Presiding over this is Alan Rudolph, a filmmaker with a strange career behind him. His recent works have tended to either indulge in willful eccentricity and over-the-top acting (Trixie, Breakfast of Champions) or lose themselves in uncommunicative reverie (Afterglow, Mrs. Parker and the Vicious Circle). That doesn’t happen here, perhaps because he didn’t write the script as he usually does for his films. Instead, playwright Craig Lucas adapts Jane Smiley’s novella The Age of Grief, and while he retains a bit too much of the author’s dialogue, he knows when to depart from her story.
Rudolph is a director whose films can go spectacularly off the rails, so it’s surprising that he establishes an iron sense of control in a virtuoso scene immediately after David’s initial discovery. He cuts between Dana singing in the chorus of a production of Nabucco and a series of flashbacks tracing the history of the Hursts’ marriage, with only Verdi’s electrifying music on the soundtrack. More powerful yet is the lengthy sequence near the end in which the entire family comes down with the flu and David has to nurse everyone back to health. The nightmare of vomiting and kids crying turns into a full-blown emergency when the middle daughter becomes delirious with a 105-degree temperature. In the middle of it all, David’s hygienist (Robin Tunney) materializes in his living room backed by a jazz combo and singing “Fever,” and it’s a harrowing touch instead of a cute one. This is a movie that’s constantly balancing reality, fantasy, comedy, tragedy, tenderness, rage, and many other extremes, and Rudolph directs with such assurance that the movie’s never in danger of falling. It’s heartening that the director of Choose Me and Love At Large and Mortal Thoughts has rejoined the ranks of relevant filmmakers.

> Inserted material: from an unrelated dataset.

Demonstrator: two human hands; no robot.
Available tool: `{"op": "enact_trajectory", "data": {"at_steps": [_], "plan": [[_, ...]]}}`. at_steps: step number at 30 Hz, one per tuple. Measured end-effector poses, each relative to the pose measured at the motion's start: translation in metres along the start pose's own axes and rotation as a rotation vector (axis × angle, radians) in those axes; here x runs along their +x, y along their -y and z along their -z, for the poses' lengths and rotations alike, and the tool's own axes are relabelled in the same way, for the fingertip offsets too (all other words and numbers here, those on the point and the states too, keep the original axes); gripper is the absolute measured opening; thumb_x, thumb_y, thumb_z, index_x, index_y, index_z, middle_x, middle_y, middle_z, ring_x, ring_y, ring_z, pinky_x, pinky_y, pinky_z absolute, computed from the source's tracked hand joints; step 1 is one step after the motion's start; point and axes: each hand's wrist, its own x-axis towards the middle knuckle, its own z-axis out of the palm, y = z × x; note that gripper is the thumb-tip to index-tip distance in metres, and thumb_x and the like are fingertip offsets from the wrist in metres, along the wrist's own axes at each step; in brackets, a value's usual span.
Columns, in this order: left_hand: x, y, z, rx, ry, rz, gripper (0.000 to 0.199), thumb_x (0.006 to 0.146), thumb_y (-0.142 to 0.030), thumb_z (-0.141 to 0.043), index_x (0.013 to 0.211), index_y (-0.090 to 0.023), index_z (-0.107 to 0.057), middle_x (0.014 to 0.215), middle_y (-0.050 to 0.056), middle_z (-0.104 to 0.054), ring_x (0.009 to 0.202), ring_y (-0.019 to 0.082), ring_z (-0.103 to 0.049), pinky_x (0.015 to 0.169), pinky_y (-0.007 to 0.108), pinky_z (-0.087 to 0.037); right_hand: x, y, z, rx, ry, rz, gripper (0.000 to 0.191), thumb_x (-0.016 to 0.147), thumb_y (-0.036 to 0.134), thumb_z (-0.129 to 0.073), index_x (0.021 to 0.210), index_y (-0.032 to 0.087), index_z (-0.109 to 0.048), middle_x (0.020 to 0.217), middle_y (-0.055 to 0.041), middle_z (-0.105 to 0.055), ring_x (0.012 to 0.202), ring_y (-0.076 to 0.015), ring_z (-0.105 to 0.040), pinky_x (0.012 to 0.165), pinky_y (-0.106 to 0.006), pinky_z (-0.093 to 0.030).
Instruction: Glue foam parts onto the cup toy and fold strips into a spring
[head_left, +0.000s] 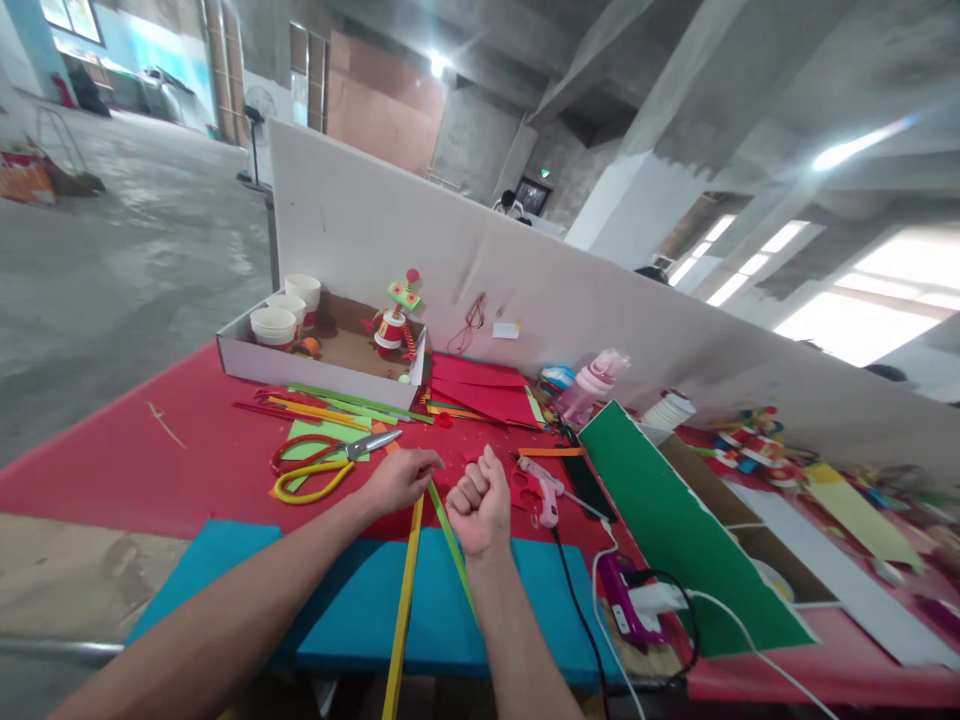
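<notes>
My left hand (405, 478) is closed, its fingertips at the upper ends of a yellow paper strip (407, 600) and a green paper strip (451, 540). Both strips run down over the blue sheet (360, 590), and the yellow one passes the table's front edge. Just right of them, my right hand (480, 500) makes a fist with the thumb up; nothing shows in it. Scissors (337, 465) with red and yellow handles lie left of my left hand. A pink glue gun (547, 490) rests right of my right hand.
A shallow box (315, 378) at the back left holds paper cups (274, 325) and a small cup robot (391, 330). Red paper sheets (480, 388) lie behind my hands. To the right stand a green board (675, 540), a pink bottle (596, 385) and a purple power strip (630, 600) with cables.
</notes>
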Motion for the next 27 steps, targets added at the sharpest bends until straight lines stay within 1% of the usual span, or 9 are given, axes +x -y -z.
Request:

He has his actors to thank for the success of The Secret Lives of Dentists. Dana’s potentially unlikable because the movie’s never told from her point of view, but Davis infuses her with vulnerability and a sense of neglect. Still, Scott’s thoughtful, opaque performance gives the movie its emotional center even as his character grows less stable. David’s tearful outburst while massaging away Dana’s late-night muscle cramp is more unforgettable for coming out of nowhere (“I’m sorry I’m me!”). At the end, when he finds out that things are going to work out, he reacts by destroying various items of furniture. All this emotional turbulence goes on behind that handsome, impassive façade. Campbell Scott has hidden behind that face for years. He has managed to slip under the radar of Hollywood’s publicity machine and even us movie critics, but the game finally seems to be up, as we’re at last discovering what a gonzo actor he is.
Email this Article...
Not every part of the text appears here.